The Key to Motivating Volunteers—A Gold Star
Many of our conversations with clients revolve around motivating volunteers. Getting them to donate, fundraise and perform the multitude of tasks that allow the nonprofit to fulfill its mission. The psychology of motivation is well-documented, but some of the findings can seem counterintuitive. Understanding the way humans are motivated can be the difference between a nonprofit increasing revenue year over year and winding up in the ditch.
The research that can help us understand the mechanics of motivation comes out of the for-profit sector. According to a 2013 Gallup study of 230,000 full-time and part-time workers in 142 countries, only 13% of people feel engaged and fulfilled by their jobs. Put another way, nearly nine out of 10 adults spend half their waking lives doing things they would rather not be doing at places they would rather not be.
It’s not rocket science to figure out what keeps them showing up. They keep showing up to make money, even though for them, work is more a source of frustration than fulfillment.
Psychologists would say that money provides the extrinsic motivation needed to keep employees coming back to work day after day. Their reasons for working are external; they perform their jobs to get something—a salary.

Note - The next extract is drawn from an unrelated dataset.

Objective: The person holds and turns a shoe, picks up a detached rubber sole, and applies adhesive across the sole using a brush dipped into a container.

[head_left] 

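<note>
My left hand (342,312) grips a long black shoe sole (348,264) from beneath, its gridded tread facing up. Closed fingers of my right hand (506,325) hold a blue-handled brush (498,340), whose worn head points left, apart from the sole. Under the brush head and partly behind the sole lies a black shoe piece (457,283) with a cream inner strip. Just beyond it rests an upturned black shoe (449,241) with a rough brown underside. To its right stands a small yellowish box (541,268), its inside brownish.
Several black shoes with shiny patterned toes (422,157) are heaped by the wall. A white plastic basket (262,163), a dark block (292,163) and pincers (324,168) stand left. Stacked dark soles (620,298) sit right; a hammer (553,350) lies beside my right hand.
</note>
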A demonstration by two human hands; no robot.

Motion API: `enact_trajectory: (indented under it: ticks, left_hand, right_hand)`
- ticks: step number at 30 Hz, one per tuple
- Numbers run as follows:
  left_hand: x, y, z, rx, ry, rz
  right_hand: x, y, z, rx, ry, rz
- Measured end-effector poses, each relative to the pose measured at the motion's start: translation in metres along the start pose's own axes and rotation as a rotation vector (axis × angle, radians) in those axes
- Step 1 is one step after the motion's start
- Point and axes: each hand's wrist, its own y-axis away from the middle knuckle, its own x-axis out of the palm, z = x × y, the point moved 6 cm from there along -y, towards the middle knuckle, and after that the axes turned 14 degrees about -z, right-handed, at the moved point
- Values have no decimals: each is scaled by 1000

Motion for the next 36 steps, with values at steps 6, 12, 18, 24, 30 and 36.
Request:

So how does this work for and against nonprofits? If people work to get money, what happens when you give volunteers gift cards, which are basically the same as money? These volunteers may conclude, unconsciously, that they took part to obtain the gift card, rather than because the cause represented something they believe in.
In his book, “Why We Work,” Swarthmore University psychologist Barry Schwartz documents the way attitudes change for the worse when financial incentives are introduced.
Schwartz found that employees are actually demotivated once they are given a financial incentive for performing desired behaviors at work. The financial incentive changed an employee’s motivation for doing a good job. Instead of performing well for the satisfaction it provided, the employee moved to doing a good job only when a financial incentive was provided. He concludes, “Adding financial incentives to situations in which people are motivated to work hard and well without them seems to undermine rather than enhance the motives people already have.”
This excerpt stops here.